TO DO —
What is needed is an exact reproduction of the listing, without its pictures.

THE DATA —
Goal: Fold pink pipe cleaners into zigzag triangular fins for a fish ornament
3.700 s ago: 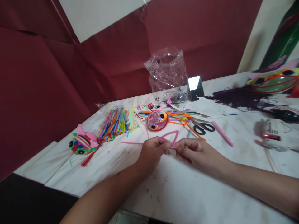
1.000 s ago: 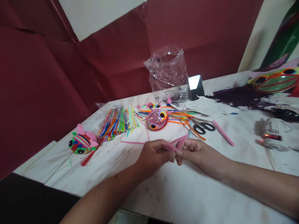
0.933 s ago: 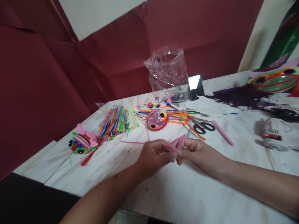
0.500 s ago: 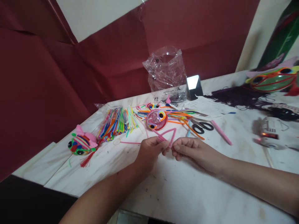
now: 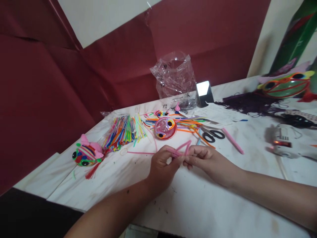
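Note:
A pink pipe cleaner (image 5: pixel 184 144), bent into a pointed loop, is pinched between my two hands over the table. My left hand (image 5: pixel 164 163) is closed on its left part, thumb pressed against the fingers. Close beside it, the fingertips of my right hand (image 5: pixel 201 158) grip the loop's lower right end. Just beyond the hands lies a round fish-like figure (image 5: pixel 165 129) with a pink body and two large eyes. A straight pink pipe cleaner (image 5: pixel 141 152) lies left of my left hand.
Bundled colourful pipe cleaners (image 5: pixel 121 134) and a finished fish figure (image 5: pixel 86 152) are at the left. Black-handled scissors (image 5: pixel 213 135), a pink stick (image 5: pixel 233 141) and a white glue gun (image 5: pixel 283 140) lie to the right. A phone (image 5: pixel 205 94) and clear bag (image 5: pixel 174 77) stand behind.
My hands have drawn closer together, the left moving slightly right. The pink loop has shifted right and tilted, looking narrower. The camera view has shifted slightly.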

SOLVED PROBLEM —
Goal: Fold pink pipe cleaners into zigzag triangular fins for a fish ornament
3.700 s ago: 
1.000 s ago: 
0.933 s ago: 
0.500 s ago: 
now: 
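Note:
A pink pipe cleaner (image 5: pixel 184 144), bent into a pointed loop, is pinched between my two hands over the table. My left hand (image 5: pixel 164 163) is closed on its left part, thumb pressed against the fingers. Close beside it, the fingertips of my right hand (image 5: pixel 201 158) grip the loop's lower right end. Just beyond the hands lies a round fish-like figure (image 5: pixel 165 129) with a pink body and two large eyes. A straight pink pipe cleaner (image 5: pixel 141 152) lies left of my left hand.
Bundled colourful pipe cleaners (image 5: pixel 121 134) and a finished fish figure (image 5: pixel 86 152) are at the left. Black-handled scissors (image 5: pixel 213 135), a pink stick (image 5: pixel 233 141) and a white glue gun (image 5: pixel 283 140) lie to the right. A phone (image 5: pixel 205 94) and clear bag (image 5: pixel 174 77) stand behind.
My hands have drawn closer together, the left moving slightly right. The pink loop has shifted right and tilted, looking narrower. The camera view has shifted slightly.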

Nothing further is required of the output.